General Language (Not in 1000 Years of Non-linear History)

1. Ludwig Wittgenstein
Perhaps the greatest philosopher of the 20th century, he transformed our conception of language. His masterpiece 'Philosophical Investigations' is essential reading for anyone interested in language. Trained as an engineer he was also interested in architecture and designed Stonborough House or alternatively known as the Wittgenstein House.

2. Religion and Language
Language plays an important role in many religious traditions; in many eastern traditions such as Buddhism and Hinduism language is seen to literally have a certain power, which is expressed in various rituals. In Tibetan Buddhism some teaching is only passed on orally because of the power of the spoken word.
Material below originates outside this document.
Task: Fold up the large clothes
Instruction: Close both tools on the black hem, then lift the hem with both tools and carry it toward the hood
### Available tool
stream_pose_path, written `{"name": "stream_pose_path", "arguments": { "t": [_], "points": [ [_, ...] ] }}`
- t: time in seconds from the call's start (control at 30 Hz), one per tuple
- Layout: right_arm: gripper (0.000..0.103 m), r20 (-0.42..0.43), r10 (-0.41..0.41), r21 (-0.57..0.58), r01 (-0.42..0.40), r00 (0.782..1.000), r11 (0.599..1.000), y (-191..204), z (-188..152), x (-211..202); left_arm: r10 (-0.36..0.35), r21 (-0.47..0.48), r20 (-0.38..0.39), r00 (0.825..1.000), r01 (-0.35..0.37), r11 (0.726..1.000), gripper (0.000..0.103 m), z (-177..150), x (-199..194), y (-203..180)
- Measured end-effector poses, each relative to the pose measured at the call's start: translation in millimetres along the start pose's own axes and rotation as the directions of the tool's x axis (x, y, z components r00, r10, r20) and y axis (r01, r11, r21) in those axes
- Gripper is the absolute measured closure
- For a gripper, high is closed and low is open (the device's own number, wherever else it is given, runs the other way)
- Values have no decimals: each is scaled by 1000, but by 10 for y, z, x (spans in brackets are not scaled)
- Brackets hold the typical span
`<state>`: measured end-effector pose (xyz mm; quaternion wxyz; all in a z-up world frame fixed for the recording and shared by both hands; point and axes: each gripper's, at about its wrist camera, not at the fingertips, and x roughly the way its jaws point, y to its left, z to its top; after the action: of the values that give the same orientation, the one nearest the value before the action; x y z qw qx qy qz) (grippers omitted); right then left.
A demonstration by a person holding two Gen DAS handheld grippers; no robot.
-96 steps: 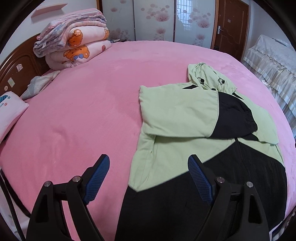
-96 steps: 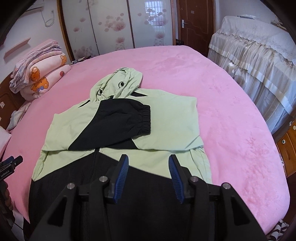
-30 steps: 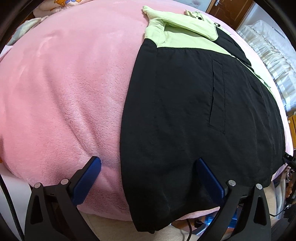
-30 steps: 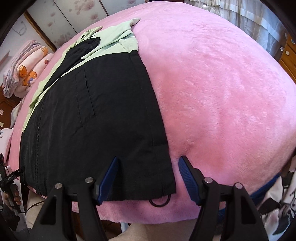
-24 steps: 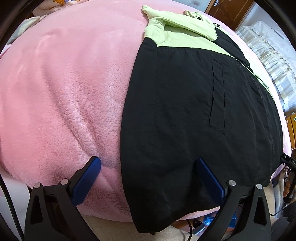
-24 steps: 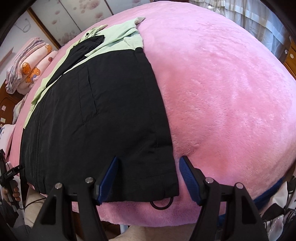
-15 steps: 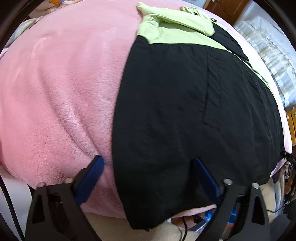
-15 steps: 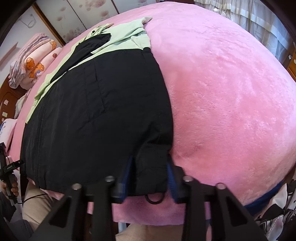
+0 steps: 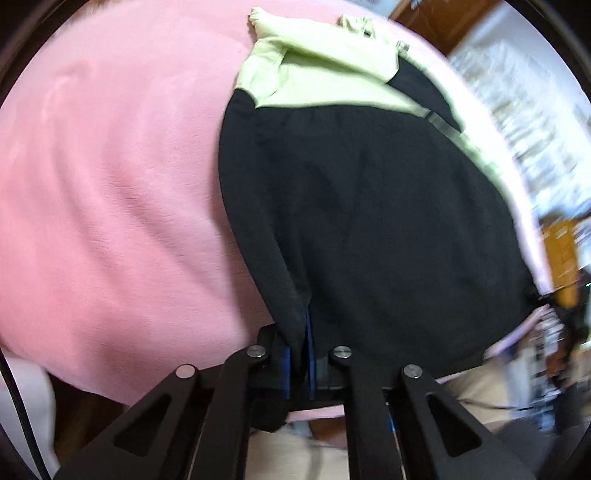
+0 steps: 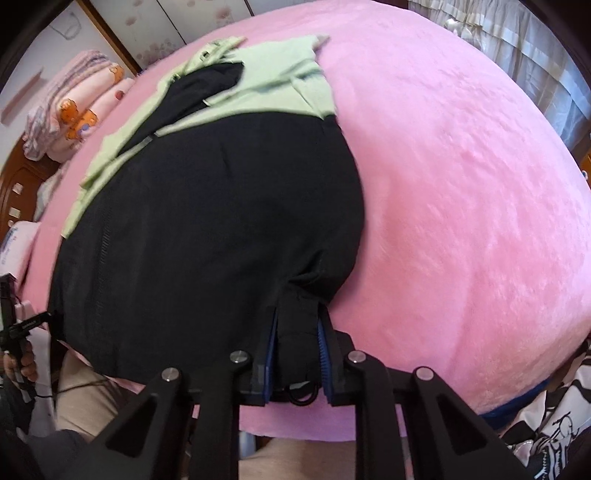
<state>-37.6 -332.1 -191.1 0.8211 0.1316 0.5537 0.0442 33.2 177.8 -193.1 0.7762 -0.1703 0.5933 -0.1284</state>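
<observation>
Both bottom corners of the jacket (image 10: 221, 221) are pinched at the near edge of the pink bed (image 10: 461, 184): the left hand-held gripper (image 9: 298, 363) pressed together on the hem, the right hand-held gripper (image 10: 297, 363) closing on bunched black cloth. I'd lift both evenly, keeping the hem taut, and carry it toward the hood (image 9: 360, 24). The jacket's long axis runs from near edge to far, hood farthest.

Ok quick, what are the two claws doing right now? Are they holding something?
Left claw: shut on the jacket, pinching its black bottom corner.
Right claw: closing on the jacket's other bottom corner, fabric bunched between its pads.
</observation>
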Motion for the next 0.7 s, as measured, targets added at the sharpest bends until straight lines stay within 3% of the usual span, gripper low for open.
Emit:
{"name": "stream_pose_path", "arguments": {
  "t": [0.13,0.23,0.33,0.4,0.5,0.63,0.7],
  "points": [
    [85,54,94,16,-95,994,995,155,205,-217,-139,-53,64,988,143,988,100,160,-244,-91],
    [86,113,166,40,-171,980,984,211,386,-379,-247,-103,173,953,267,958,100,400,-522,-133],
    [86,178,230,60,-244,957,968,271,636,-538,-295,-129,280,914,340,931,100,692,-770,-114],
    [86,218,247,77,-269,944,960,297,853,-622,-285,-141,337,897,347,927,100,970,-898,-112],
    [86,277,238,110,-277,931,955,265,1204,-684,-238,-169,383,892,322,932,100,1437,-966,-95],
    [86,321,195,182,-262,927,948,138,1702,-589,-177,-251,391,903,289,924,100,2032,-812,23],
    [86,326,178,234,-262,928,936,50,1974,-440,-143,-282,372,917,258,924,99,2322,-639,74]
  ]
}}
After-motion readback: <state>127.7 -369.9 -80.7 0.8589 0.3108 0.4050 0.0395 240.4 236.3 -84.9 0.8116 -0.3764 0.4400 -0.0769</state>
Also in many religious traditions a word can have seemingly magical powers, this is the concept behind chanting. In some Hindu teachings for example repeating a word can gain you good Karma and in Tibetan Buddhism the letter 'A' is said to have powers, and repeating the word or fixing your mind on it is used to perform different actions. In Christianity language is used to communicate with 'God' through prayer, while in the Vatican many services are still conducted in Latin because of the importance placed on the language. In Wicca language is used to conduct magic spells. In, the Pachamama tradition of the Inca people in South America, speaking to the land or even the weather is thought to be an effective tool.

3. Rules
Rules of how language can be used in a place can completely change its atmosphere and the way it is used. For example being bound to silence in Libraries changes how people use the space and how they communicate within it. Formal and informal spaces have unspoken rules on what language can be used within them, a crude example is that school children are less likely to swear in a classroom as they would when they are out in an informal space in the playground.